### DIRECTIONS
Print all entries below exactly, without images.

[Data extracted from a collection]
"""
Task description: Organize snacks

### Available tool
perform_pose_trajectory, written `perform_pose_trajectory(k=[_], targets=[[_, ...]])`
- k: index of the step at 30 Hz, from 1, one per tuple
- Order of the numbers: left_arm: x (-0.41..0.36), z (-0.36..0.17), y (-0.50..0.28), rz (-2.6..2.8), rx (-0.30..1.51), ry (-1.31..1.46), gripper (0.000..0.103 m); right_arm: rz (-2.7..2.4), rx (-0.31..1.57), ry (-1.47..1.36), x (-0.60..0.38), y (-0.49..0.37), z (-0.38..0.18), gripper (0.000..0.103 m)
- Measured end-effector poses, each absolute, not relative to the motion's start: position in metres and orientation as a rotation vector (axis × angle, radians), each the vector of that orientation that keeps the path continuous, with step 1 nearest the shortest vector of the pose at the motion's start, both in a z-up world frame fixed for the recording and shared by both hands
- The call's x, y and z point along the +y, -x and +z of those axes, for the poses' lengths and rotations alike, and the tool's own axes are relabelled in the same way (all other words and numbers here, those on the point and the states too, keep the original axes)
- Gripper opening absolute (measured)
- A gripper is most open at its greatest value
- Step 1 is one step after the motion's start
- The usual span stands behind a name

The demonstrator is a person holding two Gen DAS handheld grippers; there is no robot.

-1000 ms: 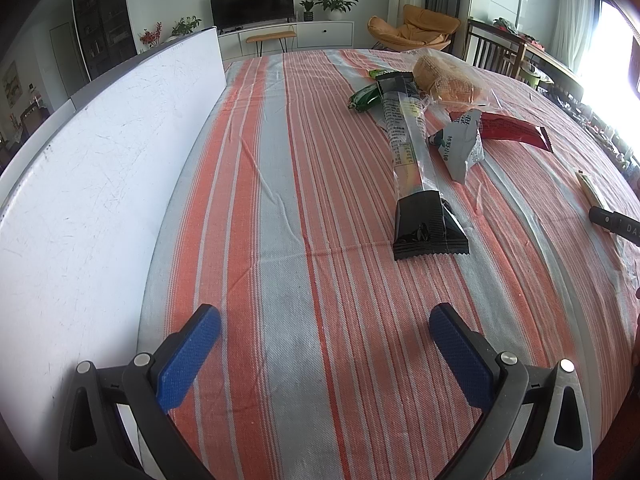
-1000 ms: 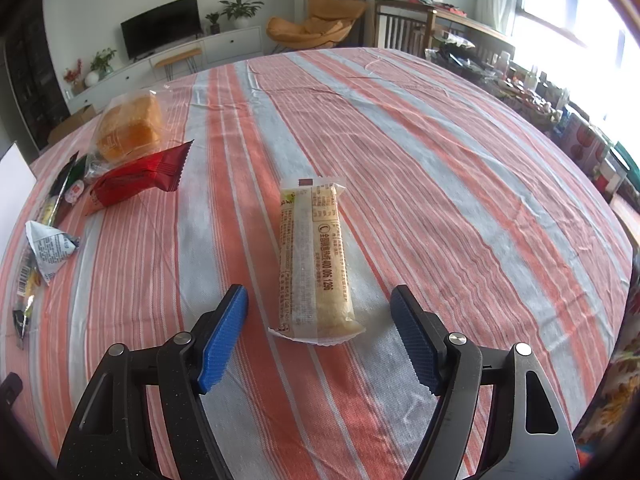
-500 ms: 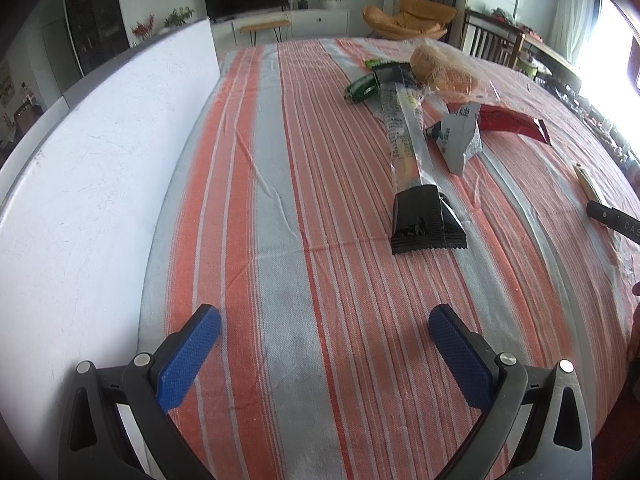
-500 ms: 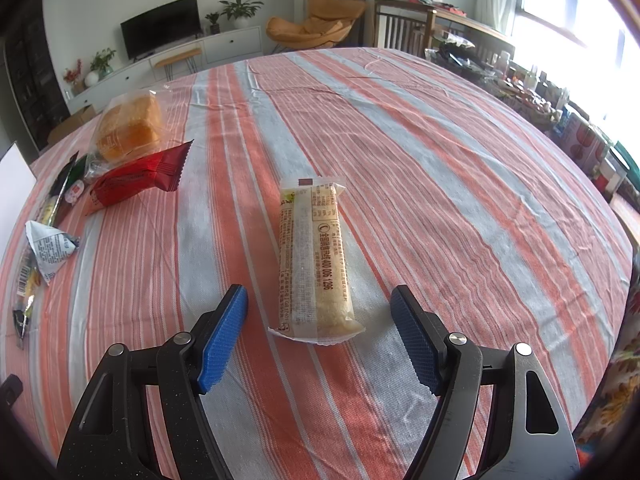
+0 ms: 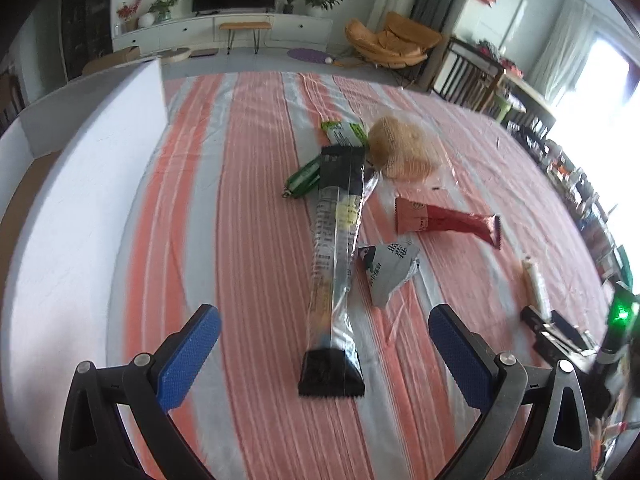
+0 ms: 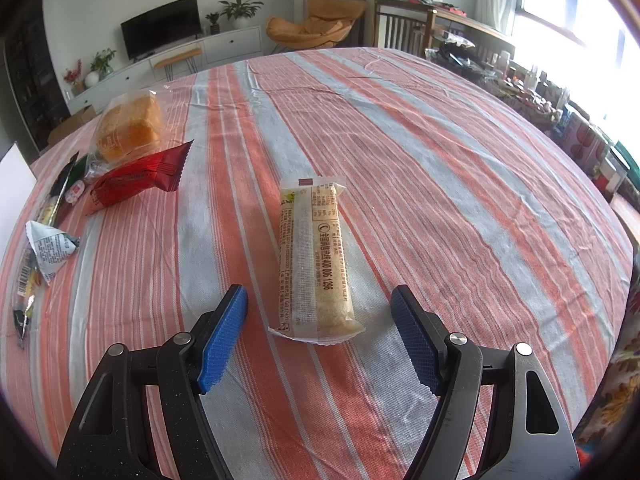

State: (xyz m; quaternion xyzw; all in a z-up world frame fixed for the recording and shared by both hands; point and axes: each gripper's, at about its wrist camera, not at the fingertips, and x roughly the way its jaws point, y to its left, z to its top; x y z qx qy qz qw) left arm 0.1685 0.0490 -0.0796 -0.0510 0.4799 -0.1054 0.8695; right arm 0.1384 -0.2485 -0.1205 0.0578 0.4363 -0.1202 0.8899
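Approach step. Left gripper (image 5: pixel 324 354) wide open, empty, straddling near end of long pack (image 5: pixel 335 264) beside white box (image 5: pixel 80 208). Right gripper (image 6: pixel 318 330) wide open, empty, over rice bar (image 6: pixel 314 258). Next: lower, close.

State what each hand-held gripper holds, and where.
Nothing. Left hand-held gripper and right hand-held gripper are both open, with snack packets lying untouched between their fingers.

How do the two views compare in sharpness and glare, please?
Left wrist view: smeared by motion blur, the long clear packet and cloth stripes soft, the window at right blown out. Right wrist view: crisp, print on the beige packet readable, window glare at upper right; both bend the table edge.
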Motion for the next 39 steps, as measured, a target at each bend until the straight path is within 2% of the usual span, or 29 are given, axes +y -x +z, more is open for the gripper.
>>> perform_pose_trajectory(k=[5, 10, 13, 15, 17, 18, 22, 23, 25, 26, 27, 31, 32, 34, 35, 36, 37, 39], targets=[[0.029, -0.108, -0.188, -0.214, 1.054, -0.038, 0.099, -0.249, 0.906, -0.120, -0.248, -0.138, -0.120, 0.077], [0.036, -0.126, -0.192, -0.203, 1.081, 0.004, 0.094, -0.249, 0.906, -0.120, -0.249, -0.138, -0.120, 0.077], [0.034, -0.126, -0.190, -0.213, 1.064, -0.024, 0.079, -0.249, 0.906, -0.120, -0.249, -0.138, -0.120, 0.077], [0.033, -0.123, -0.186, -0.207, 1.046, -0.059, 0.048, -0.249, 0.906, -0.120, -0.248, -0.138, -0.120, 0.077], [0.036, -0.121, -0.182, -0.212, 1.050, -0.051, 0.027, -0.249, 0.906, -0.120, -0.248, -0.138, -0.120, 0.077], [0.041, -0.120, -0.177, -0.205, 1.067, -0.020, 0.026, -0.249, 0.906, -0.120, -0.248, -0.138, -0.120, 0.077], [0.061, -0.117, -0.143, -0.176, 1.126, 0.050, 0.026, -0.249, 0.907, -0.119, -0.248, -0.138, -0.120, 0.077], [0.064, -0.116, -0.131, -0.172, 1.132, 0.040, 0.028, -0.249, 0.907, -0.119, -0.248, -0.138, -0.120, 0.077], [0.068, -0.116, -0.122, -0.162, 1.152, 0.016, 0.051, -0.248, 0.907, -0.119, -0.248, -0.138, -0.120, 0.077], [0.069, -0.115, -0.122, -0.159, 1.151, 0.005, 0.071, -0.246, 0.907, -0.120, -0.248, -0.138, -0.120, 0.078], [0.070, -0.113, -0.123, -0.153, 1.134, -0.003, 0.081, -0.243, 0.907, -0.122, -0.248, -0.138, -0.120, 0.079], [0.068, -0.118, -0.142, -0.080, 1.098, -0.089, 0.080, -0.197, 0.907, -0.196, -0.258, -0.134, -0.118, 0.080], [0.066, -0.123, -0.146, -0.081, 1.120, -0.109, 0.076, -0.177, 0.915, -0.239, -0.264, -0.134, -0.116, 0.080], [0.062, -0.124, -0.143, -0.142, 1.110, -0.097, 0.054, -0.113, 0.959, -0.372, -0.280, -0.134, -0.111, 0.080], [0.060, -0.123, -0.140, -0.156, 1.101, -0.103, 0.039, -0.076, 0.983, -0.473, -0.292, -0.133, -0.109, 0.080], [0.057, -0.122, -0.137, -0.164, 1.092, -0.116, 0.031, -0.063, 0.998, -0.545, -0.300, -0.133, -0.109, 0.079], [0.055, -0.122, -0.135, -0.158, 1.086, -0.124, 0.029, -0.067, 1.017, -0.613, -0.308, -0.133, -0.109, 0.079], [0.058, -0.120, -0.131, -0.162, 1.082, -0.077, 0.018, -0.081, 1.071, -0.670, -0.313, -0.138, -0.106, 0.080]])
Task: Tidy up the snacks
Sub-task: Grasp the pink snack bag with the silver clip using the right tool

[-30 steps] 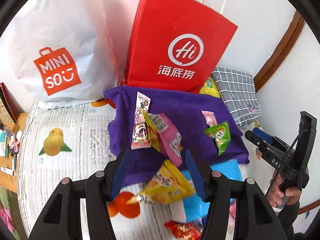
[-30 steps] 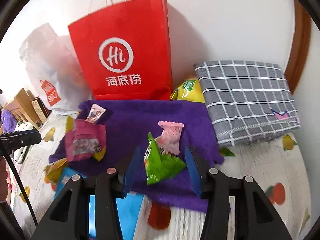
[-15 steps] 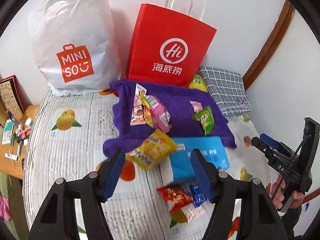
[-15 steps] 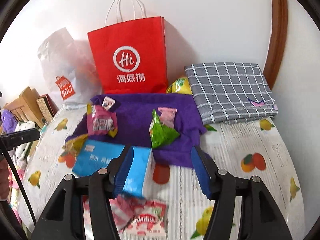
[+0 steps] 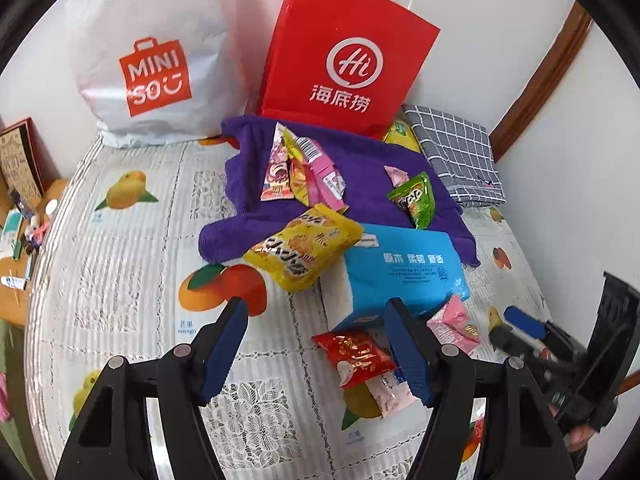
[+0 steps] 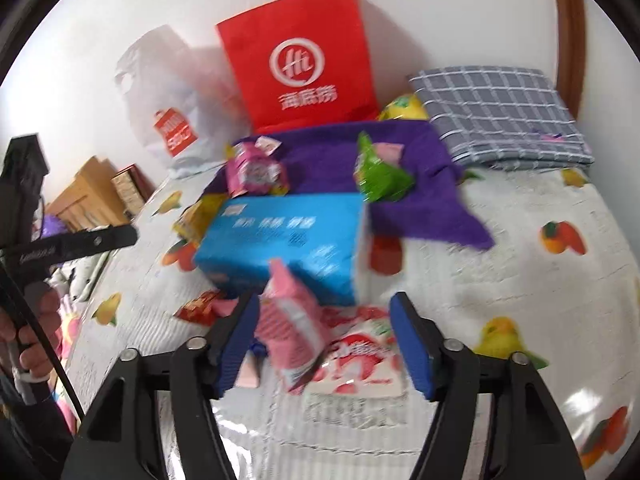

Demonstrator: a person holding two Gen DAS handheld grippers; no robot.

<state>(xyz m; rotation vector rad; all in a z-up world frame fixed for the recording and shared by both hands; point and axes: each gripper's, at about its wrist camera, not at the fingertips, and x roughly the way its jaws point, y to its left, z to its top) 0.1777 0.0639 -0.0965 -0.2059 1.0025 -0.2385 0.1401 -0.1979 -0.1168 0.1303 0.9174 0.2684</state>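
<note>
Snack packets are lying scattered across a bed covered in a fruit-printed spread, beneath two hand-held grippers that are both hanging released, jaws spread wide and holding nothing. The left hand-held gripper is hovering over bare spread beside a red packet bearing gold characters too small to read. The right hand-held gripper is framing a pink packet standing tilted on a red-and-white strawberry-print pack; blur is making their writing illegible.

A white bag reading "MINISO" and a red paper bag marked "Hi 海底捞" are leaning against the wall. In front of them a purple towel is carrying a pink packet cluster and a green packet, the latter pointing its long axis toward the camera. A yellow noodle-snack bag is lying diagonally, overlapping the towel's near edge and touching a blue tissue pack printed with Chinese text, its long axis running left to right. A grey checked cloth is sitting folded at the right.
</note>
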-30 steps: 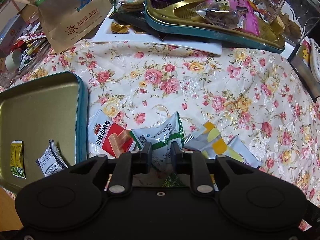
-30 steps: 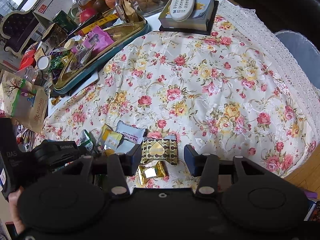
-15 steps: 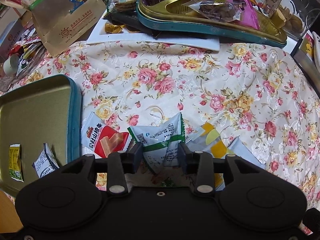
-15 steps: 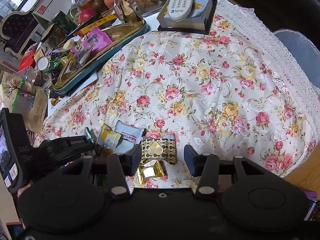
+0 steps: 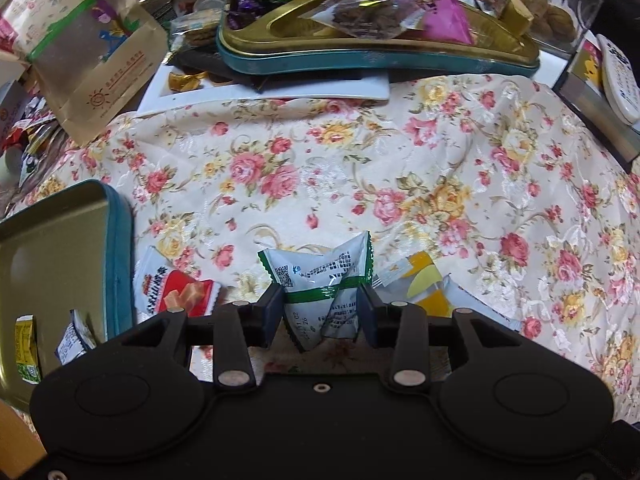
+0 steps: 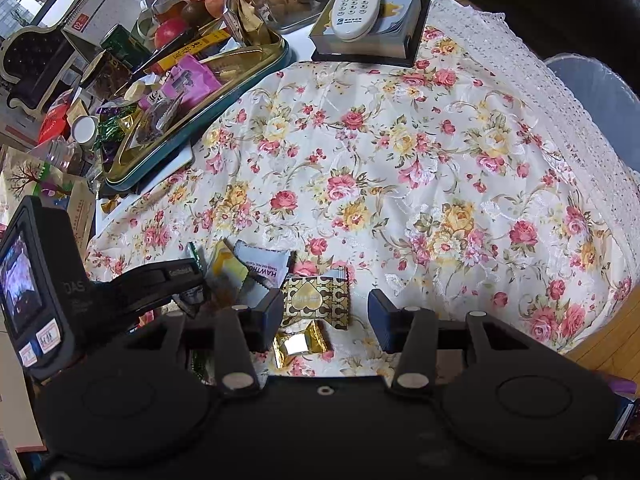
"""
### EXERCISE SOLUTION
Task description: Organize snacks

### Available tool
perform_pose_trajectory, written `perform_pose_trajectory(k=[_], targets=[[_, ...]])`
- k: index of the step at 30 Hz, from 1, one per tuple
- Order of the numbers: left_arm: x (-0.41..0.36), z (-0.36..0.17), y (-0.50..0.28), rz (-2.6..2.8), rx (-0.30..1.51), ry (-1.31..1.46), gripper (0.000..0.103 m); right_arm: rz (-2.7..2.4), rx (-0.31..1.57), ry (-1.47..1.36), x (-0.60..0.38), y (-0.49..0.37), z (-0.38..0.18), gripper (0.000..0.103 m)
- Measured end-effector poses, each absolute, not relative to the motion's start: position in metres and orientation as a rotation vector (axis × angle, radians), each the vector of that orientation that keeps the path continuous, with step 1 nearest the shortest vector of the pose at the motion's start, both in a z-up world frame fixed for the recording and shared by both hands
- The call's x, y and z point along the +y, -x and +z of those axes, for the poses' lengths and rotations alike, and the tool's own axes are relabelled in the same way (all other words and numbers here, those on the point and the states too, keep the original axes)
- Gripper opening absolute (measured)
- A gripper is most open at its greatest value
- Step 1 is one step after the motion's start
- The usual span stands behind a name

The demonstrator is a person holding two Gen DAS handheld grippers; there is no robot.

-1000 ms: 
-1000 ms: 
-500 ms: 
-500 ms: 
+0 ms: 
+0 ms: 

State: (xyz m; quaternion xyzw; all in a z-up world frame fixed for the recording and shared by both hands; point and axes: each gripper's, at about its wrist camera, not at the fingertips, and x roughly the way its jaws point, y to its left, z to its top; x y z qx qy qz qw) left arm 0.1685 0.0490 -0.0796 -0.0510 0.4799 -0.1054 0.8695; right arm 0.1384 -0.2485 -0.1205 0.0578 0.4363 -0.1202 0.8899
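Approach step. Left gripper (image 5: pixel 324 354) wide open, empty, straddling near end of long pack (image 5: pixel 335 264) beside white box (image 5: pixel 80 208). Right gripper (image 6: pixel 318 330) wide open, empty, over rice bar (image 6: pixel 314 258). Next: lower, close.

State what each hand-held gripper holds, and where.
Nothing. Left hand-held gripper and right hand-held gripper are both open, with snack packets lying untouched between their fingers.

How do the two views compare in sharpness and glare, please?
Left wrist view: smeared by motion blur, the long clear packet and cloth stripes soft, the window at right blown out. Right wrist view: crisp, print on the beige packet readable, window glare at upper right; both bend the table edge.
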Motion for the next 39 steps, as measured, a target at each bend until the straight path is within 2% of the usual span, or 29 are given, axes +y -x +z, more is open for the gripper.
>>> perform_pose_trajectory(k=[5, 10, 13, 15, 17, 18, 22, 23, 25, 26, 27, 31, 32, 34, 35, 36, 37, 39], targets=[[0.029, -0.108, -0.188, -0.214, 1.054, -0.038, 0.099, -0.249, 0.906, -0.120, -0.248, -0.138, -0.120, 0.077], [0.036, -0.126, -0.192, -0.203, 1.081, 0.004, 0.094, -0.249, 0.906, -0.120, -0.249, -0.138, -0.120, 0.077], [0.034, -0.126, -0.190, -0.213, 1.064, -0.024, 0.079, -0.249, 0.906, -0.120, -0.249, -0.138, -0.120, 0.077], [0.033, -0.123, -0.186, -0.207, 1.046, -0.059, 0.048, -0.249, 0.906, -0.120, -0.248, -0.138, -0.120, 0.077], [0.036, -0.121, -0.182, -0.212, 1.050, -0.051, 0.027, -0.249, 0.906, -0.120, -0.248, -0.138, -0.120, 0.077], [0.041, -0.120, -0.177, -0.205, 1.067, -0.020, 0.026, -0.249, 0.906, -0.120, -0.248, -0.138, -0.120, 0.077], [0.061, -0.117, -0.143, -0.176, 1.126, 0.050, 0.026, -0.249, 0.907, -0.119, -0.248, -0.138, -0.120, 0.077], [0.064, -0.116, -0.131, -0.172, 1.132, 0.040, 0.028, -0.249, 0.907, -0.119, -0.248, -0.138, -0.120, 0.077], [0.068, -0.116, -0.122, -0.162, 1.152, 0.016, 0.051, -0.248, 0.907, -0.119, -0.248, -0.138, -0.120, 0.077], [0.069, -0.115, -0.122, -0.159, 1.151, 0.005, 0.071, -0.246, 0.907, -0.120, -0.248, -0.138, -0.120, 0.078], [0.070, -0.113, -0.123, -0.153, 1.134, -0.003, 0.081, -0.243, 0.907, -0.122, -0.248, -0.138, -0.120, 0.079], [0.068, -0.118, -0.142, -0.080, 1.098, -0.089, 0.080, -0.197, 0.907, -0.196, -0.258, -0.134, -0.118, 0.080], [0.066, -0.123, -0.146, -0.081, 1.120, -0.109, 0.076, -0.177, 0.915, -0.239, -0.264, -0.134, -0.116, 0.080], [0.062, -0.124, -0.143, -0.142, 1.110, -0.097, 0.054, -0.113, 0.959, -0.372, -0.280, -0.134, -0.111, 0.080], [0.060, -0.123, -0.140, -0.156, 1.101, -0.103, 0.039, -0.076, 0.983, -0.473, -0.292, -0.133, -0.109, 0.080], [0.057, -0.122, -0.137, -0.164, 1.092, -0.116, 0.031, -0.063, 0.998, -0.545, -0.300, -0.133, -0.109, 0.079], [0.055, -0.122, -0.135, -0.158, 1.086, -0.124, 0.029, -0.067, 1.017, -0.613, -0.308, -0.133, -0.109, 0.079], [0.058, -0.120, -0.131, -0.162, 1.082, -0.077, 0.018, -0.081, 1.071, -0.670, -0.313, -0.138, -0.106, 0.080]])
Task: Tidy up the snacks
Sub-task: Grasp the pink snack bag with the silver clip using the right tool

[-30 steps] 
[-30 steps] 
[-15 steps] 
[-15 steps] 
[+0 steps] 
[+0 steps] 

Demonstrator: a person holding two Gen DAS handheld grippers; no robot.

<state>(xyz m; rotation vector rad; all in a z-up world frame fixed for the recording and shared by both hands; point and axes: each gripper's, at about its wrist camera, not at the fingertips, and x roughly the way its jaws point, y to its left, z to its top) 0.1777 0.0639 -0.0965 -0.2059 1.0025 -0.2385 0.1401 -0.1979 -0.1168 0.1303 0.9174 0.2684</state>
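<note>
Snack packets are lying scattered across a bed covered in a fruit-printed spread, beneath two hand-held grippers that are both hanging released, jaws spread wide and holding nothing. The left hand-held gripper is hovering over bare spread beside a red packet bearing gold characters too small to read. The right hand-held gripper is framing a pink packet standing tilted on a red-and-white strawberry-print pack; blur is making their writing illegible.

A white bag reading "MINISO" and a red paper bag marked "Hi 海底捞" are leaning against the wall. In front of them a purple towel is carrying a pink packet cluster and a green packet, the latter pointing its long axis toward the camera. A yellow noodle-snack bag is lying diagonally, overlapping the towel's near edge and touching a blue tissue pack printed with Chinese text, its long axis running left to right. A grey checked cloth is sitting folded at the right.
</note>
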-30 steps: 
-30 steps: 
-15 steps: 
-15 steps: 
+0 steps: 
+0 steps: 

Nothing more remains for this exercise.